## [HOW TO COMPLETE THIS TASK]
Images don't belong in the copy. Output the rest of the data exactly.

####

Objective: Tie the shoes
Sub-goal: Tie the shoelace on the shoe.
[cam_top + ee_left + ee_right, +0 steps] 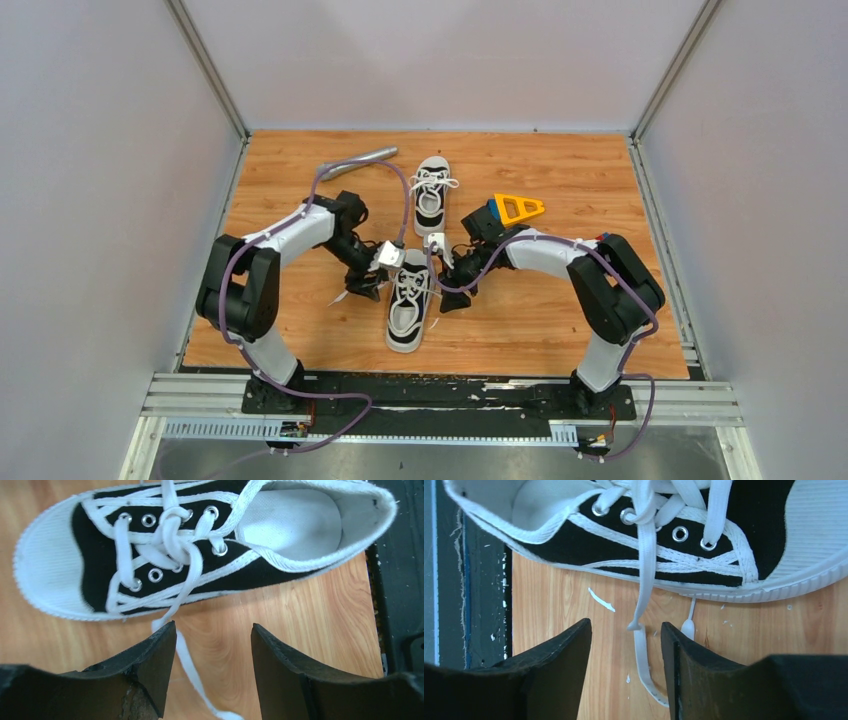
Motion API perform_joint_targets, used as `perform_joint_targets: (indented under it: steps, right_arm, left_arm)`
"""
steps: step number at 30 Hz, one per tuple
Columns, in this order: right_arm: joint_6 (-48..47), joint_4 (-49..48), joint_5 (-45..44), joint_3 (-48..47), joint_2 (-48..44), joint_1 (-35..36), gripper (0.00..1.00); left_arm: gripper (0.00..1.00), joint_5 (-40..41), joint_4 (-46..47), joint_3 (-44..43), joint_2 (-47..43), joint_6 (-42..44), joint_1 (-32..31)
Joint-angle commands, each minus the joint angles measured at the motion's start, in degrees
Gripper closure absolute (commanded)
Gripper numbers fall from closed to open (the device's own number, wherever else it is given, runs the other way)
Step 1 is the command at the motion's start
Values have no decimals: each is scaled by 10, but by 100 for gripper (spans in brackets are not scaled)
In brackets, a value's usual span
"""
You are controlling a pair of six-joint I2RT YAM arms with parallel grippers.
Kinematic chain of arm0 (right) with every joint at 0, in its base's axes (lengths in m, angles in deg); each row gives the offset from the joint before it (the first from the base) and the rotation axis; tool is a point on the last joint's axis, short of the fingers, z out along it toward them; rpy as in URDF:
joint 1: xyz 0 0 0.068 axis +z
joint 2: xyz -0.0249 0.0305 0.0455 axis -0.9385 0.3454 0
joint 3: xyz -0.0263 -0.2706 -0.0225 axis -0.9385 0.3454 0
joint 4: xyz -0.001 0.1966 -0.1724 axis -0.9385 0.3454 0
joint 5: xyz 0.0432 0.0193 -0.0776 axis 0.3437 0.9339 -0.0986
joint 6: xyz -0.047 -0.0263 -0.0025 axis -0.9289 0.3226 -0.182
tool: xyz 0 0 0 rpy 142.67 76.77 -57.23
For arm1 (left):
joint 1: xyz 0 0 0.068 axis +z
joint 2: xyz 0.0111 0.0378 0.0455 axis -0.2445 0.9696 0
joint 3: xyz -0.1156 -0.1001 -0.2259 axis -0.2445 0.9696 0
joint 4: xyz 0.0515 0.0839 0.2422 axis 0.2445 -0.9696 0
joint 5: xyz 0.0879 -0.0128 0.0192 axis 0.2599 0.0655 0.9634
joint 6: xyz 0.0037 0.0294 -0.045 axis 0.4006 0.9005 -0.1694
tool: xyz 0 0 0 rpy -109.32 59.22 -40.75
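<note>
The nearer black-and-white canvas sneaker [405, 305] lies lengthwise between the left gripper [212, 627] and the right gripper [625, 625], both spread.

It sits by the middle of the wooden worktop's [560, 310] near edge, heel toward that edge and toe toward the far edge. The left gripper is just off the sneaker's left side and holds nothing; a flat white lace tail [190, 670] lies on the wood between its fingers. The right gripper is equally near on the right side, spread around the other lace tail [640, 650]. Each tail runs outward across the sneaker's long axis, so each arm can probably close on its own tail. The second sneaker [432, 190] lies well beyond, toward the far edge.
</note>
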Motion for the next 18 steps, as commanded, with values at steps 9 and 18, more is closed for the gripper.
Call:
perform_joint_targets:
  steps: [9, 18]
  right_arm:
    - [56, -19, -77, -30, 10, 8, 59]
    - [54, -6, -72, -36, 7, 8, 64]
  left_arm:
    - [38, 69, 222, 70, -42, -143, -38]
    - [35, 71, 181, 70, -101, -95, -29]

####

## [ANSWER SPACE]
Objective: Tie the shoes
Sub-goal: Tie the shoelace on the shoe.
[cam_top + ee_left + ee_right, +0 steps] 
Motion API perform_joint_targets, used as `perform_joint_targets: (indented under it: steps, right_arm, left_arm)`
"""
steps: step number at 30 Hz, one per tuple
Columns, in this order: right_arm: joint_6 (-48..47), joint_4 (-49..48), joint_5 (-45..44), joint_3 (-48..47), joint_2 (-48..44), joint_1 (-35..36), gripper (0.00..1.00); left_arm: gripper (0.00..1.00), joint_5 (-40..41), joint_4 (-46..47), joint_3 (-44..43), joint_2 (-47..43), joint_6 (-42..44), joint_1 (-32..31)
Joint-angle commands, each minus the joint angles measured at the motion's start, in degrees
Gripper closure absolute (commanded)
Gripper numbers fall from closed to open (the device's own number, wherever else it is given, runs the other way)
Step 1 is the command at the motion's start
Values have no decimals: each is scaled by 10, but by 100 for gripper (spans in brackets are not scaled)
In brackets, a value's usual span
"""
You are controlling a pair of six-joint I2RT YAM arms with parallel grippers.
Kinematic chain of arm0 (right) with every joint at 0, in its base's axes (lengths in m, angles in deg); each row gives the offset from the joint before it (the first from the base) and the rotation axis; tool is a point on the last joint's axis, short of the fingers, z out along it toward them; rpy as in URDF:
joint 1: xyz 0 0 0.068 axis +z
joint 2: xyz -0.0249 0.0305 0.0455 axis -0.9385 0.3454 0
joint 3: xyz -0.0263 -0.2706 -0.0225 axis -0.9385 0.3454 0
joint 4: xyz -0.001 0.1966 -0.1724 axis -0.9385 0.3454 0
joint 5: xyz 0.0432 0.0193 -0.0776 axis 0.3437 0.9339 -0.0986
joint 6: xyz -0.047 -0.0263 -0.0025 axis -0.9289 0.3226 -0.182
tool: xyz 0 0 0 rpy 142.67 76.77 -57.23
For arm1 (left):
joint 1: xyz 0 0 0.068 axis +z
joint 2: xyz 0.0111 0.0378 0.0455 axis -0.2445 0.9696 0
joint 3: xyz -0.1156 -0.1001 -0.2259 axis -0.2445 0.9696 0
joint 4: xyz 0.0515 0.0839 0.2422 axis 0.2445 -0.9696 0
joint 5: xyz 0.0879 -0.0128 0.0192 axis 0.2599 0.0655 0.9634
joint 6: xyz 0.0037 0.0294 -0.045 axis 0.4006 0.9005 -0.1694
tool: xyz 0 0 0 rpy -109.32 59.22 -40.75
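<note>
The nearer black-and-white canvas sneaker [405, 305] lies lengthwise between the left gripper [212, 627] and the right gripper [625, 625], both spread.

It sits by the middle of the wooden worktop's [560, 310] near edge, heel toward that edge and toe toward the far edge. The left gripper is just off the sneaker's left side and holds nothing; a flat white lace tail [190, 670] lies on the wood between its fingers. The right gripper is equally near on the right side, spread around the other lace tail [640, 650]. Each tail runs outward across the sneaker's long axis, so each arm can probably close on its own tail. The second sneaker [432, 190] lies well beyond, toward the far edge.
</note>
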Motion for the next 18 steps, as commanded, with values at steps 9 and 18, more is closed for the gripper.
Call:
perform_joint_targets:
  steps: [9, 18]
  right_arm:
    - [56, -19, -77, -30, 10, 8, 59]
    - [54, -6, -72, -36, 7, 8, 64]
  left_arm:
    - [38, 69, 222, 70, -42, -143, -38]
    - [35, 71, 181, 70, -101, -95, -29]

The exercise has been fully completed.